Cold War (Zimna wojna) Reviews
Reading around some of the reviews of Zimna wojna [Cold War], I recognise that this should have been a film I liked, as so much of what critics are praising are exactly the kinds of things I myself often look for in a film. Indeed, I freely acknowledge there's a huge amount to praise here, with elements of the mise en scene borderline genius. However, all the aesthetic brilliance in the world doesn't hide what, for me, is its single greatest flaw - I just didn't care about the two main characters, and I didn't buy their relationship. I'm aware that emotional detachment is exactly what it was going for, and it's probably unfair to criticise a film for successfully doing what it intended to do, but when it ended, all I could think was "meh." Although, to be fair, that may say more about myself than the film.
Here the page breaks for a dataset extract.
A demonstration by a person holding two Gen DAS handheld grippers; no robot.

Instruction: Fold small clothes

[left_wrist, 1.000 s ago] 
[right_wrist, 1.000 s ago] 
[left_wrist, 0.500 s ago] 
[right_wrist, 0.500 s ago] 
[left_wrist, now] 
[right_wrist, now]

Written by Pawel Pawlikowski, Janusz Glowacki, and Piotr Borkowski, and directed by Pawlikowski, the film begins in Poland in 1949, two years since a communist government came to power. Composer and pianist Wiktor (Tomasz Kot), his ethnomusicologist producer Irena (Agata Kulesza), and state-sponsored overseer Kaczmarek (Borys Szyc) are travelling through rural communities attempting to find recruits for a folk music school. Wiktor is bored out of his mind, until a young woman named Zula (Joanna Kulig) auditions. Although she doesn't fit the profile of what they are looking for, Wiktor argues that she has "something different." Soon enough, he and Zula are in a relationship. The rest of the film takes place over 20 years and four countries (Poland, France, Yugoslavia, and East Germany), but it never branches out from the central relationship.
To begin with some aspects which I liked. The film's aesthetic is absolutely unparalleled, as Pawlikowski and director of photography Lukasz Zal shoot in Academy ratio (1.37:1), which has the effect of confining the characters within the frame. The nature of the film lends itself to sweeping vistas and cityscapes captured in anamorphic (2.39:1), but, instead, Pawlikowski and Zal use the box-like nature of the Academy frame to trap the characters, who don't seem free even when standing in the vast open countryside.
Another example of the film's extraordinary mise en scene is the opening shot, where shallow focus creates a depth of field so small that the village behind the in-focus singers is completely flattened. This renders it visually inaccessible, and thus compels the audience to concentrate fully on the foreground singers. Compare this with the scene where Kaczmarek is giving a speech extolling the glory of the state, all the while a cow is wandering around in the mud behind him. The use of a deeper focus here means that the cow falls within the larger depth of field, and can be clearly seen, once again directing the audience's attention, only this time that attention is directed away from the foreground character as opposed towards him (an, of course, the cow is an important metaphorical element).
So, why did I not enjoy it? At the end of the day, this is a romance. But it doesn't work as a romance. Yes, it's not what you would call a standard romance by any means, the character motivations and justifications that you'd see in other narratives of this ilk are absent, and maybe because of that, although there was undeniable chemistry between the leads, I just didn't buy their insatiable desire for one another. The problem is, the same thing happens about five times - they meet, have a great time, argue over something, and one runs off. And even at only 85 minutes, this kind of structural repetition becomes, well, repetitive.
These are two people who have precious little respect for one another; beneath all the eroticism and physical attraction, they are simply two irreparably damaged people trying to save one another, living with a co-dependency, but instead hastening each other towards destruction. And as I couldn't buy into the believability of the romance, the entire enterprise floundered. And although the end is very well done, and the last line is spectacular, it left me unmoved, because, by that stage, I just didn't care. True, the structure of the film and the tight editing means that events in their lives are glanced at rather than lingered over, so the kind of nuances and character beats you'd expect are absent. By design, the film is barren and emotionally impenetrable, and in that sense, Pawlikowski seems to have been attempting to construct as detached a narrative as he possibly could. If anything, he succeeds too well.
Now, that being said I will admit the cinematography was BEAUTIFUL! That brings up another issue for me though, so Roma was was beautiful, and so was this. I found out that their used to be a color and B/W category for cinematography in the Oscars. Obviously since B/W films lost their popularity, that went away. However I think in this day and age that it may be easier to make a film look good in B/W. I don't know, just something to think about.
The film itself was very slow moving in the beginning, and almost felt rushed at the end. Again with an ending that left you hanging so to speak. It kind of reminded me of a condensed version of the Befoe trilogy. (more in terms of the weird time jumps than the film itself).
I wasn't impressed with Joanna Kulig to start with, she did redeem herself toward the 2nd/3rd act. Tomasz Kot left me less than impressed throughout though.
So far I still think Shoplifters was my favorite foreign film that I've seen of the nominees so far(and unfortunately it probably doesn't stand a shot in the dark!)